At first we thought Louis was just playing (being a kitten) but he has turned so aggressive with Minnie refusing to let go of her when he is attacking. Minnie does nothing and just hisses and yelps, looking quite helpless, even though Louis is half the size of her!
We have tried everything to stop the kitten from doing this but nothing works.
Please can someone give me some tips on how to help this situation!!!!


----------



## Cat Daddy (Aug 3, 2005)

Has he been fixed yet? Do you give him plenty of play time to wear him out? Are there lots of toys around?


----------



## coaster (Dec 1, 2004)

Does Minnie show signs of being afraid of Louis? Hiding from him? Running away when he comes into the room? Checking around corners and doorways to see if he's in the next room? Slinking around the outside edges of a room that he's in?

What is her posture when he "attacks" her? Ears? Tail? Body position?


----------



## Minnie (Sep 3, 2006)

Cat Daddy said:


> Has he been fixed yet? Do you give him plenty of play time to wear him out? Are there lots of toys around?


Yes there are lots of toys around to keep him amused and he does have plenty of play time.
However he has not been fixed yet as he is only 5 months, could this be the problem why he is so aggressive or do you think its the fact that Minnie is a female cat????


----------



## Minnie (Sep 3, 2006)

coaster said:


> Does Minnie show signs of being afraid of Louis? Hiding from him? Running away when he comes into the room? Checking around corners and doorways to see if he's in the next room? Slinking around the outside edges of a room that he's in?
> 
> What is her posture when he "attacks" her? Ears? Tail? Body position?


Minnie doesnt really show signs of being afraid as such, more unsettled as Louis will not leave her alone. When he attacks her she turns on her back and just hisses and yelps and doesnt really fight back. But we have noticed Louis for a few seconds just showing eye contact and then attacking her.


----------



## coaster (Dec 1, 2004)

If Minnie's not afraid, then I wouldn't be too concerned about it. A position halfway between the side and the back is a defensive-aggressive position. It's not a submissive posture by any means. It's the posture a cat would take when they want to claw the heck out of a threat...it exposes four sets of claws plus fangs. edited to add -> So she's well-prepared to defend herself if she needs to.
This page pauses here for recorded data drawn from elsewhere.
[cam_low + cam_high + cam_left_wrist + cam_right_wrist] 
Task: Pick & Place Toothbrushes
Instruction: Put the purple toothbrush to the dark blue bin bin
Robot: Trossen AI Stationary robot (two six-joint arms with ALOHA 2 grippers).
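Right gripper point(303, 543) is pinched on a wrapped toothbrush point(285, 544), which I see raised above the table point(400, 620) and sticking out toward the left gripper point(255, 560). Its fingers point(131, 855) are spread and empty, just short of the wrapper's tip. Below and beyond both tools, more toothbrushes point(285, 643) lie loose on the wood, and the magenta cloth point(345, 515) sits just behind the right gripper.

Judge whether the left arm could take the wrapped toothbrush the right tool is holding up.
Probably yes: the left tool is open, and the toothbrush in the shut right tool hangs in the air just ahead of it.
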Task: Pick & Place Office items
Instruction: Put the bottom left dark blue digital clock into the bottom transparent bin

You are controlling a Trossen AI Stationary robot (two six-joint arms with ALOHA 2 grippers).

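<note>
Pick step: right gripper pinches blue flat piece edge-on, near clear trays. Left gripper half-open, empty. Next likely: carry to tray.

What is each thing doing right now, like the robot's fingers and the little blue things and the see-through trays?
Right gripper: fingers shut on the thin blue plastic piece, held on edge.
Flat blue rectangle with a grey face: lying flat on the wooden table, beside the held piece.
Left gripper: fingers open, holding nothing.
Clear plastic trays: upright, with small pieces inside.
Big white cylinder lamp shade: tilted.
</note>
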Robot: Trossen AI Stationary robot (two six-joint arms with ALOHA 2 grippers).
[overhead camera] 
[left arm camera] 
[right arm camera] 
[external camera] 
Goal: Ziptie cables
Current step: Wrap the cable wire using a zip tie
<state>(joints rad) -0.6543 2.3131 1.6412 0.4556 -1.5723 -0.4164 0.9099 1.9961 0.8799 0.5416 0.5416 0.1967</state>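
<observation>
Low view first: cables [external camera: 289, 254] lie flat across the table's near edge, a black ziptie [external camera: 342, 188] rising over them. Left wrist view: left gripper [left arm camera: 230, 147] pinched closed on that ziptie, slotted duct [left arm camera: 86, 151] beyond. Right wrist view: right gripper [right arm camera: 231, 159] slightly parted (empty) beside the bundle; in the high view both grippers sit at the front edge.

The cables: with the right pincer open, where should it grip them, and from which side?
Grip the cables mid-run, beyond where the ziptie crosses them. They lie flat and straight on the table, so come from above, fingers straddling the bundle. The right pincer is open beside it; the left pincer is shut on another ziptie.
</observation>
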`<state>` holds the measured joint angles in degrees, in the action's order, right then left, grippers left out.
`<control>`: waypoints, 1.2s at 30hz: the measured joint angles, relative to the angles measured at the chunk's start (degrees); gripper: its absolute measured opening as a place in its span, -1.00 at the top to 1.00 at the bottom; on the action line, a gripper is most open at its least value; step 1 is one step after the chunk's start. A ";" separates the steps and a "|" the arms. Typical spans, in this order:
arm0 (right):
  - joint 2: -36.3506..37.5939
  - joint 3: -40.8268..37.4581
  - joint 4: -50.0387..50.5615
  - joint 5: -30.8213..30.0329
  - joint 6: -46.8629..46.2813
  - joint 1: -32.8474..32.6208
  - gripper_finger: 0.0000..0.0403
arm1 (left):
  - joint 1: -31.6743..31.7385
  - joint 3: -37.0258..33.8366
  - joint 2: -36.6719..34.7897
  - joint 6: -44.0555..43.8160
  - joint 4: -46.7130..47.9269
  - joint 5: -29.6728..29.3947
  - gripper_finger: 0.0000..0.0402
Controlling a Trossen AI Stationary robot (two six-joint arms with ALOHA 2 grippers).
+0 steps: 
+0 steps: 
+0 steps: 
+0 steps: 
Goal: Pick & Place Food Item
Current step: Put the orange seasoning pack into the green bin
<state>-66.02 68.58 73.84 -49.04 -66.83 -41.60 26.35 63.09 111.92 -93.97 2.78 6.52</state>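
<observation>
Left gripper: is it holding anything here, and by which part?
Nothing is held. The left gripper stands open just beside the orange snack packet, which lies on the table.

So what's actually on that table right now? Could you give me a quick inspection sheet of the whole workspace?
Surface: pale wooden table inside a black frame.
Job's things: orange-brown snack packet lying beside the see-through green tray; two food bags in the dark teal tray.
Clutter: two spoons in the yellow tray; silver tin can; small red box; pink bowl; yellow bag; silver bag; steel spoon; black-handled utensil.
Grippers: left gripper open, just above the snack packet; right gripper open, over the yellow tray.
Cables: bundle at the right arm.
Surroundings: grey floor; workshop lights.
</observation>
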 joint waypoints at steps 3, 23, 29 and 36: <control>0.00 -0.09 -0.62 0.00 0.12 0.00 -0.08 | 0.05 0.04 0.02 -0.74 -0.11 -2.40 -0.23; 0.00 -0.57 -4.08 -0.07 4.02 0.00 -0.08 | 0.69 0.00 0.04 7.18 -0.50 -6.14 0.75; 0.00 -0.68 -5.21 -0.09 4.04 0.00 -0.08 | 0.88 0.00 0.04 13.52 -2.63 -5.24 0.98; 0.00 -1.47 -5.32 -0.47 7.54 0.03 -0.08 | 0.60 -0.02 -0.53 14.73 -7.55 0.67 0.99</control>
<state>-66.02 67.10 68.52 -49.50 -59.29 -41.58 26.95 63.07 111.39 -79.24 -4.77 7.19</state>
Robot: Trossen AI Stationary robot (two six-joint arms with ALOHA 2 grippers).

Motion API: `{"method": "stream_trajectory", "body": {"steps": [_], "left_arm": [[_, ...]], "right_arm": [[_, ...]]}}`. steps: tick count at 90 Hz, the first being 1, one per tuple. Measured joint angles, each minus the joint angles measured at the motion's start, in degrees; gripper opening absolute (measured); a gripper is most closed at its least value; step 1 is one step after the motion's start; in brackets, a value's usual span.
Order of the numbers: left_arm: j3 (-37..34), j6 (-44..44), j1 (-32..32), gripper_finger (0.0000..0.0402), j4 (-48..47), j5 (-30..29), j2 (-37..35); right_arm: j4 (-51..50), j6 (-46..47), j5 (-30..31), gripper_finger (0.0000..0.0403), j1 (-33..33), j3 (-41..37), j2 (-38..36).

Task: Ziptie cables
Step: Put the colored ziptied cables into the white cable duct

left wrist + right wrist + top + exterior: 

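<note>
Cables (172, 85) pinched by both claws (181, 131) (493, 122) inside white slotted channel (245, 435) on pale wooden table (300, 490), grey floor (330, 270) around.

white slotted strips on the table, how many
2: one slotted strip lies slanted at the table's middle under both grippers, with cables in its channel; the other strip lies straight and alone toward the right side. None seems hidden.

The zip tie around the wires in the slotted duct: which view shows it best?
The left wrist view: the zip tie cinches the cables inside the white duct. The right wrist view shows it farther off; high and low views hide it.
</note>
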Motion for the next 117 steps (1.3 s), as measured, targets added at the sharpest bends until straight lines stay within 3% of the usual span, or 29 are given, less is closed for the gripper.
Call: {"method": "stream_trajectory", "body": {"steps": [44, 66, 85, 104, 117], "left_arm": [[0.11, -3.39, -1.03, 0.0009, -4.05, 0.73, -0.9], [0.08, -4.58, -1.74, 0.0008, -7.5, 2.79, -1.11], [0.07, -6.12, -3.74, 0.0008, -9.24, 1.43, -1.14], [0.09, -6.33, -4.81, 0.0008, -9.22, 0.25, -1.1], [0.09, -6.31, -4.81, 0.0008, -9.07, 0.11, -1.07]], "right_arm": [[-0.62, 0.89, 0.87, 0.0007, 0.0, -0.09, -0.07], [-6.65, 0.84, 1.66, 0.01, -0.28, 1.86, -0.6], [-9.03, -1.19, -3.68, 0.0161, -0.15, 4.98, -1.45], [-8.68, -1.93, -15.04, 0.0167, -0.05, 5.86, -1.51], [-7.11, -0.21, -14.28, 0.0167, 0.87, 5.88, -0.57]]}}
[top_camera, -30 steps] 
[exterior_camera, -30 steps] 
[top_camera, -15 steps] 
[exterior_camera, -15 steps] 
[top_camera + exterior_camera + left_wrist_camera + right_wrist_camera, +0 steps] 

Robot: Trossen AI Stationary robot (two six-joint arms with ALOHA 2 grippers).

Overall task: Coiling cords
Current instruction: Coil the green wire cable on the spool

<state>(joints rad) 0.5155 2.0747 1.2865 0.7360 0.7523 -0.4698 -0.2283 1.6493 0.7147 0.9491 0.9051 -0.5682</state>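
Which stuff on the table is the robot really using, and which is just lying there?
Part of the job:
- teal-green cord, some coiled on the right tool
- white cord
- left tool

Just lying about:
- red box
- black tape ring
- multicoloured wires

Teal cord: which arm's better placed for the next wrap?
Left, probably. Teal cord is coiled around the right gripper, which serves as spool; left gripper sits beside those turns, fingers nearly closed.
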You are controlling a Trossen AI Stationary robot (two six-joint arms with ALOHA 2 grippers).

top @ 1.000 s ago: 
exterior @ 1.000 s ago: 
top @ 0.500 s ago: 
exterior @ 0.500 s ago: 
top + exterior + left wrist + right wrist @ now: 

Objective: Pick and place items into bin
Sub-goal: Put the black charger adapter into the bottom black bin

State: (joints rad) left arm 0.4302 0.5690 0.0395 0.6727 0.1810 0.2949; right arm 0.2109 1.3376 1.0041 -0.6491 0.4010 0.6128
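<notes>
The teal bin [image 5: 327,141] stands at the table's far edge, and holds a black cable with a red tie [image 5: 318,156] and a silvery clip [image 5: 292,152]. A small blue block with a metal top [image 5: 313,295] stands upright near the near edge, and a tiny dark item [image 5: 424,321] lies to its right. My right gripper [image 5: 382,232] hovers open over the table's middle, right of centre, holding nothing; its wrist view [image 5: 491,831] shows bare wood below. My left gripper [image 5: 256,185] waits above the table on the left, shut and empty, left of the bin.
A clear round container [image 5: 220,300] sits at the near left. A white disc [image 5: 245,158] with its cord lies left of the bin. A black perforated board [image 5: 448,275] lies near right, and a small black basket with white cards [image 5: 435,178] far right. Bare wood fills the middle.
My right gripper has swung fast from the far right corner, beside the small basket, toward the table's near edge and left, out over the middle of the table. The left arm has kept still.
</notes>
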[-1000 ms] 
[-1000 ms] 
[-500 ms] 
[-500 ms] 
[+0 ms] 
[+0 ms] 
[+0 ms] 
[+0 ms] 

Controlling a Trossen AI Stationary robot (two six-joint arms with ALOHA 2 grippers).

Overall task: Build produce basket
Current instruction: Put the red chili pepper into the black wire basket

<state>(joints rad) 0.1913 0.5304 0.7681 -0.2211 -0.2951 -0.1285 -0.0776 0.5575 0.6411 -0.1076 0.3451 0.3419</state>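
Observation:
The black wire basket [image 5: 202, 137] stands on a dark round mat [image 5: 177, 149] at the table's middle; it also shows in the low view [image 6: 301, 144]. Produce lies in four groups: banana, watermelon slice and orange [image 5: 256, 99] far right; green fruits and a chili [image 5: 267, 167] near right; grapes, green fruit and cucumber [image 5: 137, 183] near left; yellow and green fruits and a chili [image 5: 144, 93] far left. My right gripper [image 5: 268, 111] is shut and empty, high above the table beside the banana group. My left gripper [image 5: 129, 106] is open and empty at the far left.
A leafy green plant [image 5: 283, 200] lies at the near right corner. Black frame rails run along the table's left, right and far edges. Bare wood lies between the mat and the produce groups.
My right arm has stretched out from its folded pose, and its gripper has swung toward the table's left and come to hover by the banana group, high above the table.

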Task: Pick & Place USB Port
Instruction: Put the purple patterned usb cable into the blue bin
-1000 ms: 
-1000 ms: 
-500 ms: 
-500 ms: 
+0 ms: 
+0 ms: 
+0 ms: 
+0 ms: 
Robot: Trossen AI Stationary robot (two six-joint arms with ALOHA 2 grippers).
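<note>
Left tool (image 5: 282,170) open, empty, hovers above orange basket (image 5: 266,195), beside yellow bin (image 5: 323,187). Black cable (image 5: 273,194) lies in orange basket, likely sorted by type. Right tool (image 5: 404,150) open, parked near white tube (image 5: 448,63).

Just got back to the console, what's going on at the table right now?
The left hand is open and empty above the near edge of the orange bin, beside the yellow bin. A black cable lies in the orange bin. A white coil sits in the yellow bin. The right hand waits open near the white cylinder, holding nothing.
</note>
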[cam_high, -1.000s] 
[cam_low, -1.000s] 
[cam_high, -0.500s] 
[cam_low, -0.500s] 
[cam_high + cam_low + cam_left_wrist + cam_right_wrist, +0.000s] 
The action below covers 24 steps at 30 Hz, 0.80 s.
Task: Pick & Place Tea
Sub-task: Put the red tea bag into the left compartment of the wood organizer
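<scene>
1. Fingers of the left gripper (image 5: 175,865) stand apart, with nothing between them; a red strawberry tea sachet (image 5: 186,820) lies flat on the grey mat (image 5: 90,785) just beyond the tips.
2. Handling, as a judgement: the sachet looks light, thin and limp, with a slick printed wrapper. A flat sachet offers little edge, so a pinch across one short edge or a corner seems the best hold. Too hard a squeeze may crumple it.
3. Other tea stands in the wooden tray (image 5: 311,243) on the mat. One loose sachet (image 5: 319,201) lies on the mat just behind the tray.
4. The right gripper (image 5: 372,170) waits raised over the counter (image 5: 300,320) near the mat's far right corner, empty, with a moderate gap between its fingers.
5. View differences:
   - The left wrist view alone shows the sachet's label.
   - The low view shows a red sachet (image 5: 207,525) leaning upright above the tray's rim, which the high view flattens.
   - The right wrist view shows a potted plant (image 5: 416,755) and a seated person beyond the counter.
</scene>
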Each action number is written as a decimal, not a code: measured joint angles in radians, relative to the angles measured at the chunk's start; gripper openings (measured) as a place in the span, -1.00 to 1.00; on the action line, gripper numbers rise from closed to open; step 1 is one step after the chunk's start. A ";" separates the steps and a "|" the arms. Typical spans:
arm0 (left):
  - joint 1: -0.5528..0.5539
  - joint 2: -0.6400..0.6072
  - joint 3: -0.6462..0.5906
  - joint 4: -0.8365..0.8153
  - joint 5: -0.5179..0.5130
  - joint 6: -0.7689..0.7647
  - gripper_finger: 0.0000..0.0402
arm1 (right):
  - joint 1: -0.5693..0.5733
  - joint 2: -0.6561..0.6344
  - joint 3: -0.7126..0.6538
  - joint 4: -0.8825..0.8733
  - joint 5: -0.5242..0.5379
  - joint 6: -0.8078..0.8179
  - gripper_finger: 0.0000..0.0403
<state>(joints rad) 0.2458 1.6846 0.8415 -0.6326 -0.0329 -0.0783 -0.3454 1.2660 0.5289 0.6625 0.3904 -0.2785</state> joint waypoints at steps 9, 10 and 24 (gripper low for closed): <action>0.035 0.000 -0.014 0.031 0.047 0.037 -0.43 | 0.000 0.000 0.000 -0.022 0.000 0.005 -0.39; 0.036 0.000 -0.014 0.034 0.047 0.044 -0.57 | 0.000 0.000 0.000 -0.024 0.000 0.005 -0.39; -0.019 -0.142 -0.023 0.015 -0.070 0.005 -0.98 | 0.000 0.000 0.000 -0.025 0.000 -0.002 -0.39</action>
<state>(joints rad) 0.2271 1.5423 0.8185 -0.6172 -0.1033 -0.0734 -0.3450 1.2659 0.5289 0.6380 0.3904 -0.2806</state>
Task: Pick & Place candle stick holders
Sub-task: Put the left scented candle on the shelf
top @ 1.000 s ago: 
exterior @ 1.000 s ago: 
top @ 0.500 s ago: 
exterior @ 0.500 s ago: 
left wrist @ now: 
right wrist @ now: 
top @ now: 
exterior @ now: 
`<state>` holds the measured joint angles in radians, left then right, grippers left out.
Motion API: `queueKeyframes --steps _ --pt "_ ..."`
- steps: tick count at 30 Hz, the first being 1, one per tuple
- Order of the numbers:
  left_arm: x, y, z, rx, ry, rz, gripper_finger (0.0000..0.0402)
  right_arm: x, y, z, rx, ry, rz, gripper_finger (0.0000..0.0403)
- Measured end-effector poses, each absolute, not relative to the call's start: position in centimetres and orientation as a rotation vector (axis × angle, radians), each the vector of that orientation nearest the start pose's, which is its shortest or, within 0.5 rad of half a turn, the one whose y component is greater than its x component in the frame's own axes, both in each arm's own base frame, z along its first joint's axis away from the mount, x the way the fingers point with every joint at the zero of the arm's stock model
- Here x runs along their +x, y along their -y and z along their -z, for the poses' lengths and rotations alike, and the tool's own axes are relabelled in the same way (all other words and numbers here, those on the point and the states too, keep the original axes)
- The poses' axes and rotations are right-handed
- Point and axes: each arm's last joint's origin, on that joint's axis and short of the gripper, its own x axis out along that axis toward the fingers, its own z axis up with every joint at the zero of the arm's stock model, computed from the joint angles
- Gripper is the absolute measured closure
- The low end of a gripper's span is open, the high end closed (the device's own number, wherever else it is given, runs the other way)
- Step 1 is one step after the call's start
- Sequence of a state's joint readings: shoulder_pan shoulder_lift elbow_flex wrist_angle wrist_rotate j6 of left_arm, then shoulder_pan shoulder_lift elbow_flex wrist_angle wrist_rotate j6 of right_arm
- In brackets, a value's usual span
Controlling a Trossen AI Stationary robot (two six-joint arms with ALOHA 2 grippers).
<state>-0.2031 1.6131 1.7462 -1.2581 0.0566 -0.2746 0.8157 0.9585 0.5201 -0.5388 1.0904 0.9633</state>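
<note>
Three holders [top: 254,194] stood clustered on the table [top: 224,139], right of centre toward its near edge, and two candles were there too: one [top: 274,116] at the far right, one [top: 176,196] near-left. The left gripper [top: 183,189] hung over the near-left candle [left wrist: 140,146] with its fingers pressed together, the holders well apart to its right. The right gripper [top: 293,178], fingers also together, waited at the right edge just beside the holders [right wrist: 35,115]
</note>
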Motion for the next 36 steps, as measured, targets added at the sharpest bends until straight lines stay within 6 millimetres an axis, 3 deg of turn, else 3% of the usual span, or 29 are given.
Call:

If nobody's gotten hurt yet, then he must know just how far he can push it.  

BTW, when they make eye contact with each other, who looks away first?


----------



## Cat Daddy (Aug 3, 2005)

He could be reaching maturity early, you may want to ask your Vet about how soon you can get fixed, and maybe keep them more seperated for a while, so the hormones can clear his system and the behavior doesn't become habit.


----------



## nanook (Jun 12, 2005)

As long as no one is getting hurt, it sounds normal to me. He's at the age where he wants to assert himself. 
My guys got along beautifully until Nanokk hit that age. Then all **** broke loose! There was almost constant fighting for several weeks. It calmed down though and now they are love bugs again.
I would not interfere, unless you think there is a real danger of someone geting hurt. It is a necessary part of growning up an setting their little social structure. But I would recommend keeping both their nails clipped, just incase.
As for neutering, by all means! This is a great time to get it done. But don't expect any major personality or behavioral changes. I've always had male cats and have never noticed a difference. Kittens and young cats are rambunctious and that's just the way it is.  
BTW Nanook had already been neutered at 6 weeks so testosterone had no play in his behavior.
Enjoy them!


----------



## MeowN (May 19, 2006)

My cats were like that when Beans was a kitten she use to attack my male cat, who is not deceased, but she would leave my mom's female cat alone. It was as if she truly did not like Scooter. Poor Scooter had battle wounds and everything, as she was not declawed but he had been previously to me getting him. Well she got fixed and declawed (and yes I know many people on here are against it, but it happened) and then it was more evened out and stopped. I would get your cat fixed and see if it makes a difference. I think Beansy was the same age your kitten was, when I got her fixed, but she tortured him from day one. Getting her fixed made a big difference.


----------



## Sky Eyes Woman (Feb 26, 2006)

Dude acts this way toward Kit N. a lot. 

It will definitely help if Minnie has a place to relax and get away from the kitten, especially if it is a place she can get to but he cannot. (Kit N. climbs up on the back of a rocking recliner chair that Dude is too big and clumsy to climb!)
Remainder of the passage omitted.